In order to perform a blue/green deployment with “my-frontend-active-loadbalancer”, we have two options:

  • We can modify the selector on the load balancer (for example, change it from status: active to something else)
  • We can modify the labels on the ReplicaSet (for example, add the status:active label to the “frontend-002” ReplicaSet and remove the label from the “frontend-001” ReplicaSet)

Spinnaker has a native capability to perform this latter option. This is what we are going to do for our production pipeline rollout.

Spinnaker: ReplicaSets vs. Deployments

In Kubernetes, Deployments can be used to handle the rollouts of your application: if you have a version A of your application, and want to update it to version B of your application, you update your Deployment specification and Kubernetes will handle creating / updating the ReplicaSets to handle the upgrade in a rolling fashion.

Spinnaker is able to directly use this mechanism, and when you use Spinnaker to create Deployments, your pods will follow whatever pattern Kubernetes uses to meet your Kubernetes Deployment pattern. Spinnaker also adds annotations to be able to roll back to previous iterations (we’ll see this later on).

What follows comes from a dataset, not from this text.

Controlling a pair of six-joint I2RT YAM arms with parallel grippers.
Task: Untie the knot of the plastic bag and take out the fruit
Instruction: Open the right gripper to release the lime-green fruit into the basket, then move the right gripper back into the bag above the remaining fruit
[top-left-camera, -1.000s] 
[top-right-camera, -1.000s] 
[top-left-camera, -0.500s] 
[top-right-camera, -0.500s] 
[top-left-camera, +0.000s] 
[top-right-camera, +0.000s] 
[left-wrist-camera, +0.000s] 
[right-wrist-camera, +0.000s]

If we want more control of our application rollout - for example to do a Blue/Green deployment - then Spinnaker can also directly interact with Kubernetes ReplicaSets. Then, if we add the proper annotations to our ReplicaSets to indicate what Service they should be dynamically attached to / detached from, then Spinnaker will do the following:

  • Look at the desired Service
  • Look at the selector on the desired Service
  • If attaching the ReplicaSet pods to the Service, add all the relevant labels to the ReplicaSet pod spec
  • If detaching the ReplicaSet from the Service, remove all the relevant labels from the ReplicaSet pod spec.